The official said the terms of the agreement had not been publicly disclosed, but acknowledged a plea for a life sentence was possible.

Mohammed is the most well-known inmate at the detention facility in Guantanamo Bay, which was set up in 2002 by then-US president George W. Bush to house foreign militant suspects following the Sept 11, 2001, attacks in the United States.

Deals take the death penalty off the table

Its population grew to a peak of about 800 inmates before it started to shrink. There are 30 inmates today.

Mohammed is accused of masterminding the plot to fly hijacked commercial passenger aircraft into the World Trade Center in New York City and into the Pentagon. The 9/11 attacks, as they’re known, killed nearly 3,000 people and plunged the United States into what would become a two-decade-long war in Afghanistan.

His interrogations have long been the subject of scrutiny. A 2014 Senate Intelligence Committee report on the CIA’s use of waterboarding and other “enhanced interrogation techniques” said that Mohammed had been waterboarded at least 183 times.

Plea deals were also reached by two other detainees: Walid Muhammad Salih Mubarak Bin Attash and Mustafa Ahmed Adam al Hawsawi, according to a Pentagon statement.

The three men were initially charged jointly and arraigned on June 5, 2008, and then were again charged jointly and arraigned a second time on May 5, 2012, the Pentagon statement said.

US Senate Republican Leader Mitch McConnell condemned the plea deals.

“The only thing worse than negotiating with terrorists is negotiating with them after they are in custody,” McConnell said in a statement, accusing the administration of Democratic President Joe Biden of “cowardice in the face of terror”.

The mastermind

Khalid Sheikh Mohammed has dedicated his life to plotting against the West.

Regarded as one of Al Qaeda chief Osama bin Laden’s most trusted and intelligent lieutenants, Mohammed, also known as “KSM”, was captured in Pakistan in March 2003.

He then spent three years in secret CIA prisons before arriving in 2006 at the US navy base in Guantanamo Bay, Cuba. Nearly 20 years later, he and two accomplices have reached a deal with prosecutors, which will reportedly see them avoid a death penalty trial.

Mohammed was known as “mukhtar” (the chosen one) or “the brain” in extremist circles, but mocked as “KFC” for his love of fried chicken, biographers say.

An “arrogant,” “very proud” man of small stature, Mohammed also had a reputation for being short-tempered.

Now around 60 years old, the trained engineer was involved in a string of major plots against the United States, where he attended university and attained an engineering degree.

His deadliest was the 9/11 operation. He claims to have helped in the 1993 World Trade Center bombing that killed six people and to have personally beheaded US journalist Daniel Pearl in 2002.

KSM was born in the mid-1960s to a Pakistani family living in Kuwait, but his roots lie in Balochistan.
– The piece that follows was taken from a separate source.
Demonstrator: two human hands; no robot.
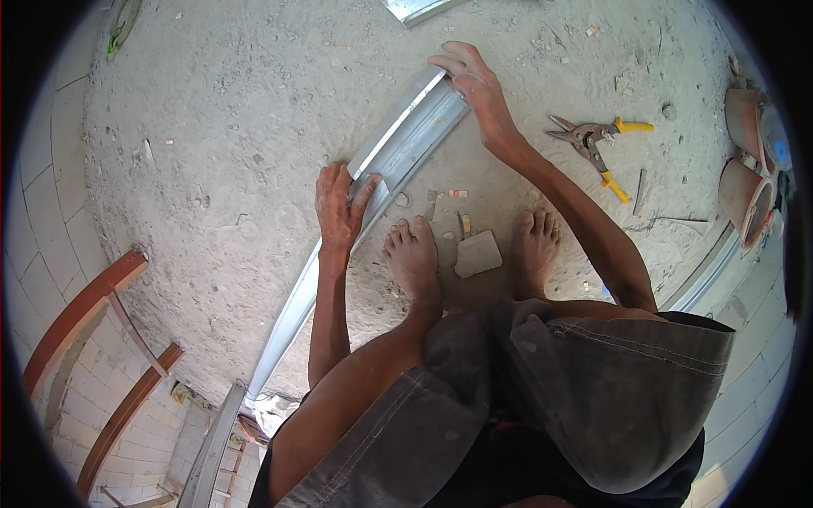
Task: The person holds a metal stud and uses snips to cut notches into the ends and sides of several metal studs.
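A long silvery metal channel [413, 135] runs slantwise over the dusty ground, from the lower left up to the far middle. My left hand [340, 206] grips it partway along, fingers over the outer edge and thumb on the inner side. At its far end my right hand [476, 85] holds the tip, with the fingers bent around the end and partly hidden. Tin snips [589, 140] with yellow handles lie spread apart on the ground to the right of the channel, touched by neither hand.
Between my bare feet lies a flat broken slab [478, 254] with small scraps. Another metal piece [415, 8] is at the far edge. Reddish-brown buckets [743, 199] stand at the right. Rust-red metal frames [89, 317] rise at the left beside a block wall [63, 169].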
He says he joined the Muslim Brotherhood, an anti-Zionist activist group, when he was 16, beginning a life-long infatuation with jihad.

In 1983, Mohammed moved to the United States for his studies and stayed with a “small group” of Arabs from Kuwait, biographer Richard Miniter said.
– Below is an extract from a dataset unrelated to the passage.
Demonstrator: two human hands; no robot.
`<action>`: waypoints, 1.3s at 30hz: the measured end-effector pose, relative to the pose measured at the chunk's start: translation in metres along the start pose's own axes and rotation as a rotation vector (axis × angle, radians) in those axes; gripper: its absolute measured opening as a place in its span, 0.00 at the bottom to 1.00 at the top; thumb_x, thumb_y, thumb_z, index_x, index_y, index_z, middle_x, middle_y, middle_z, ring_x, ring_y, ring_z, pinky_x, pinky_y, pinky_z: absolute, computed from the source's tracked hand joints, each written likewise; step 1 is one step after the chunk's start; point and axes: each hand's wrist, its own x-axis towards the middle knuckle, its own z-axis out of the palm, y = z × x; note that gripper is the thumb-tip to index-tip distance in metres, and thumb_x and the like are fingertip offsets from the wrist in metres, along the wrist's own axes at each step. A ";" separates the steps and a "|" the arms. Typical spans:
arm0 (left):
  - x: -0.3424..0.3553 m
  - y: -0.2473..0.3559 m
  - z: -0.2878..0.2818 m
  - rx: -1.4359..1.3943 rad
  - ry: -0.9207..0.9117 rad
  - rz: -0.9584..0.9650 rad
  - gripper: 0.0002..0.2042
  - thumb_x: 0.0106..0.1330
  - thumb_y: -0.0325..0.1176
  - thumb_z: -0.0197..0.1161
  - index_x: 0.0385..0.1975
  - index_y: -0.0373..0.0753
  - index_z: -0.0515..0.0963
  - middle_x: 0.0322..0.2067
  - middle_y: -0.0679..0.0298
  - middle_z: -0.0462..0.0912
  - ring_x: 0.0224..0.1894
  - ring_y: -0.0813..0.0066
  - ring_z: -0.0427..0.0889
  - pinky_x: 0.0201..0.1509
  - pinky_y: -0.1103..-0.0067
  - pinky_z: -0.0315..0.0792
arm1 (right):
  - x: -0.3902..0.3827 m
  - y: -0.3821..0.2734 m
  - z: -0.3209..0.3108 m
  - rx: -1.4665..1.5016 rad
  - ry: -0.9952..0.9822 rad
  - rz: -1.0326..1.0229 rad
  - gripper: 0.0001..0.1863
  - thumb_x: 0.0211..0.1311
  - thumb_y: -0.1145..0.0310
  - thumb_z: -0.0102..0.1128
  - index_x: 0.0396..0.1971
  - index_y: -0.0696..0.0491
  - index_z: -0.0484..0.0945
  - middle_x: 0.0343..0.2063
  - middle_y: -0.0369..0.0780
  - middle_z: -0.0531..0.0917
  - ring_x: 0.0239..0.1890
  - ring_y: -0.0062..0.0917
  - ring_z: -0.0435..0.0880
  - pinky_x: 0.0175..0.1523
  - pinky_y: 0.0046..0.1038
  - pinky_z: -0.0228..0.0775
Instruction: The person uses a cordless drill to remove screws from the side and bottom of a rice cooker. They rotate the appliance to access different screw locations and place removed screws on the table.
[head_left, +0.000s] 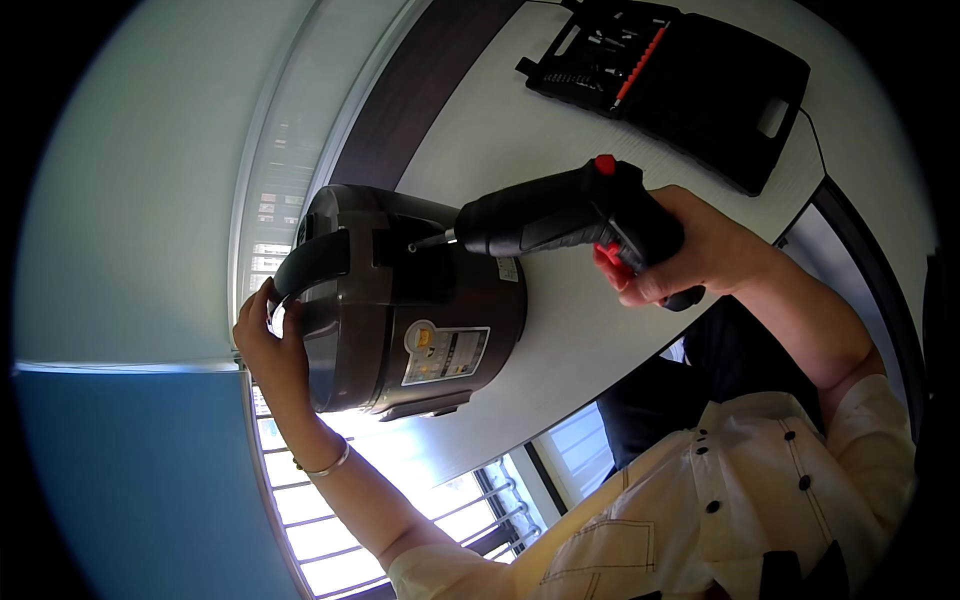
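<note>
So the right hand is wrapped fully shut around the pistol grip of a black cordless screwdriver with red trigger and red switch on top, a finger on or right by the trigger. Its long axis runs roughly across the picture, bit pointing toward the person's left and a touch downward, tip sitting at a dark recessed panel on the rice cooker (looks like a screw hole there, but too small to be sure).

That cooker lies on its side on the white table, near the edge, lid end toward the window, label facing the camera. My guess: it's a fairly heavy, rigid thing with a smooth, glossy metal shell, so it would roll or slide if pushed by the driver. The carry handle seems the sensible grip point.

Left hand is at the lid end, fingers curled loosely round the rim next to that handle, bracing it rather than clamping. The driver itself looks light and stiff, easy one-handed.

An open black bit case sits well apart at the far side of the table.
</note>
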 end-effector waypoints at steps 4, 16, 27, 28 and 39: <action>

“KSM’s limited and negative experience in the United States — which included a brief jail stay because of unpaid bills — almost certainly helped propel him on his path to becoming a terrorist,” a US intelligence summary said.
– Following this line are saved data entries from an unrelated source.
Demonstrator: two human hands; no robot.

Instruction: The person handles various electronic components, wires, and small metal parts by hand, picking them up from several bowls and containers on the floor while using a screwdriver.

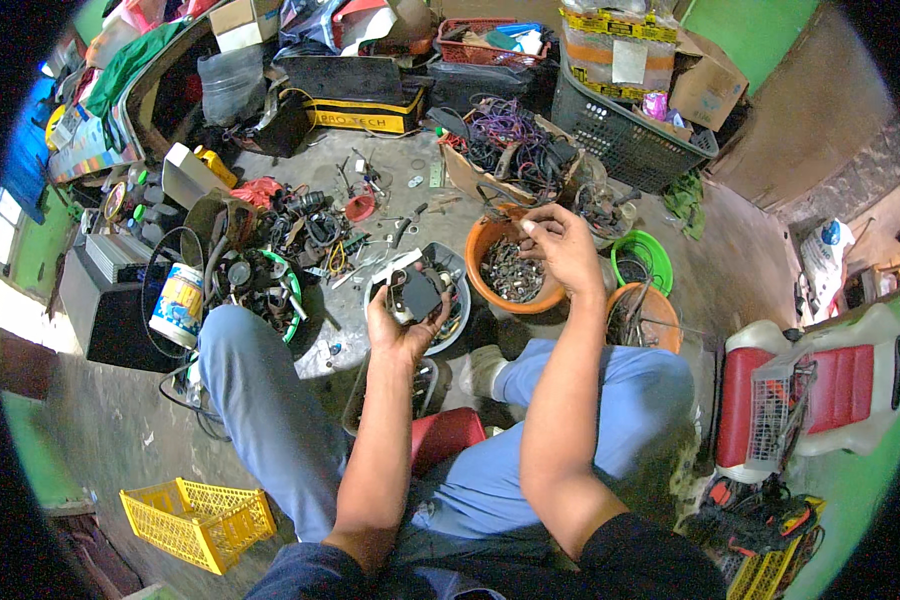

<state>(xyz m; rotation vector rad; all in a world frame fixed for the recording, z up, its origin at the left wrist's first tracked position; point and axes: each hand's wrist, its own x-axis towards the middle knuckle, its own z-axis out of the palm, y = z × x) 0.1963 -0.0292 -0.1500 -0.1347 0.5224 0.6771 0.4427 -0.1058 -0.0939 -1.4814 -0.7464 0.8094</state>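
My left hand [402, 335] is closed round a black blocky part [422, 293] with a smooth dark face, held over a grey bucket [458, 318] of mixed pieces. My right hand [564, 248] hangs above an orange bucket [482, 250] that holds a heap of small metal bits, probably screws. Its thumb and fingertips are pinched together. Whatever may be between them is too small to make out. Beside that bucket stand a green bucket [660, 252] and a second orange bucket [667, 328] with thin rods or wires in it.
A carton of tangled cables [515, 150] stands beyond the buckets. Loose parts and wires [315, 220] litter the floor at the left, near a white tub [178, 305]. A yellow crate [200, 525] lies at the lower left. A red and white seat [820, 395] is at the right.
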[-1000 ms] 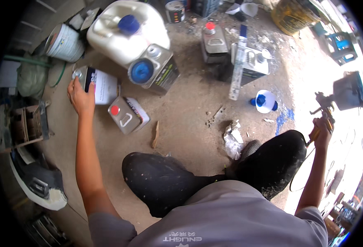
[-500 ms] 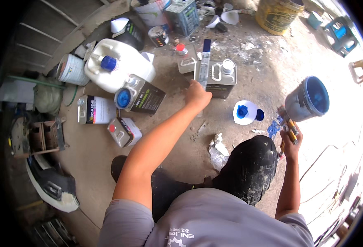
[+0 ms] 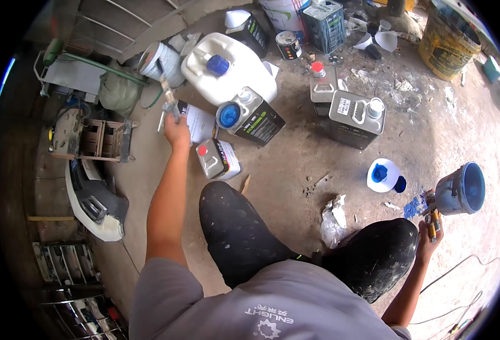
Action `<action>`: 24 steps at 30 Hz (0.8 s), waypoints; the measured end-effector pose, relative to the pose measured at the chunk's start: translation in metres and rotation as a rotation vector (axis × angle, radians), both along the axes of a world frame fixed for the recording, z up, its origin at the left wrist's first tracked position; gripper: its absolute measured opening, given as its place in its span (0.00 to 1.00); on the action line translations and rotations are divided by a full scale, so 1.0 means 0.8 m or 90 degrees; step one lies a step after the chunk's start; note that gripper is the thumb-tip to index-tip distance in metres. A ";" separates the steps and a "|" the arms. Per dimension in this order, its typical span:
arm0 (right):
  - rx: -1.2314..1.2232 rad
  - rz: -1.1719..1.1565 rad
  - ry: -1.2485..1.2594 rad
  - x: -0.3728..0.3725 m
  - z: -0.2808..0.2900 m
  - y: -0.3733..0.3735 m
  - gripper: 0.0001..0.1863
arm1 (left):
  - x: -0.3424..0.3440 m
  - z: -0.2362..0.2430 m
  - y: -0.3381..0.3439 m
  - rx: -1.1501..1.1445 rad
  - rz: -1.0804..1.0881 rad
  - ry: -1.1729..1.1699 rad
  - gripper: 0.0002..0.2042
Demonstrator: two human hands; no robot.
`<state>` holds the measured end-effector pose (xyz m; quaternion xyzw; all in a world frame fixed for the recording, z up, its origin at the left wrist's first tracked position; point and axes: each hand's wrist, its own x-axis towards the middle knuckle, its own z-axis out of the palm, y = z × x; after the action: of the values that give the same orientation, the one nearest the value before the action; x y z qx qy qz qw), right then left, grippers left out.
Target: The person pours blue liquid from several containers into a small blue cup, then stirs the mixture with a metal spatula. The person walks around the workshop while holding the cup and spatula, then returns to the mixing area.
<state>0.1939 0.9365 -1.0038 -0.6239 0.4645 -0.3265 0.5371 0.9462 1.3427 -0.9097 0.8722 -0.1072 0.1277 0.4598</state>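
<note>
Left hand [image 3: 176, 131] fingers clamp a stir stick [image 3: 168, 96] (tip up); right hand [image 3: 429, 231] fingers grip a spray gun [image 3: 457, 192].

Left hand [image 3: 176, 131] grips thin stir stick [image 3: 166, 93], pale, matt, paint-crusted; metal or wood, cannot tell. Right hand [image 3: 429, 235] holds spray gun [image 3: 433, 212], metal body partly hidden, with cup [image 3: 461, 188], grey plastic outside, wet glossy blue inside. Big jug [image 3: 233, 71]: white plastic, smooth, blue cap. Rectangular cans [image 3: 355, 118]: grey sheet metal, dull, dusty. Small can [image 3: 219, 158]: brushed metal top, red plastic cap. Floor [image 3: 295, 170]: bare concrete, rough, stained. Trousers [image 3: 238, 238]: black cloth, paint-flecked. Bag [image 3: 332, 218]: crumpled clear plastic.
</note>
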 end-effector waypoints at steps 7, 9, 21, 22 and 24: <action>-0.059 0.001 0.031 0.015 0.031 0.006 0.19 | -0.045 -0.070 0.108 0.272 0.028 0.022 0.24; -0.057 0.002 0.040 0.022 0.043 0.011 0.19 | -0.080 -0.100 0.127 0.348 0.004 0.075 0.28; -0.100 -0.004 0.032 0.108 0.115 0.000 0.18 | -0.174 -0.193 0.175 0.345 -0.066 0.049 0.31; -0.091 -0.006 0.034 0.120 0.120 0.001 0.18 | -0.174 -0.189 0.179 0.353 -0.071 0.055 0.31; -0.100 -0.011 0.035 0.134 0.129 0.004 0.18 | -0.171 -0.183 0.182 0.369 -0.079 0.068 0.31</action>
<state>0.3010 0.9395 -0.9006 -0.6689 0.4574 -0.3493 0.4705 0.8097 1.4887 -1.0563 0.9644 -0.1679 0.0173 0.2036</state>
In 1987, he travelled to Afghanistan and fought alongside Mujahideen against the Soviet invasion. He stayed in Afghanistan until 1992, and then headed to Bosnia and Herzegovina to fight with Muslim fighters against the Serbs, according to the 9/11 Commission report.

It was not until a botched 1995 plot to blow up US airliners over the Pacific, known as Operation Bojinka, that he achieved notoriety. He had earlier helped finance the 1993 World Trade Center bombing hatched by his nephew Ramzi Youssef that killed six people and wounded more than 1,000 others.

Mohammed fought alongside Osama Bin Laden in Afghanistan in the late 1980s, but they did not forge a close relationship until 10 years later, at which point Mohammed began plotting what would later become the September 11, 200,1 attacks.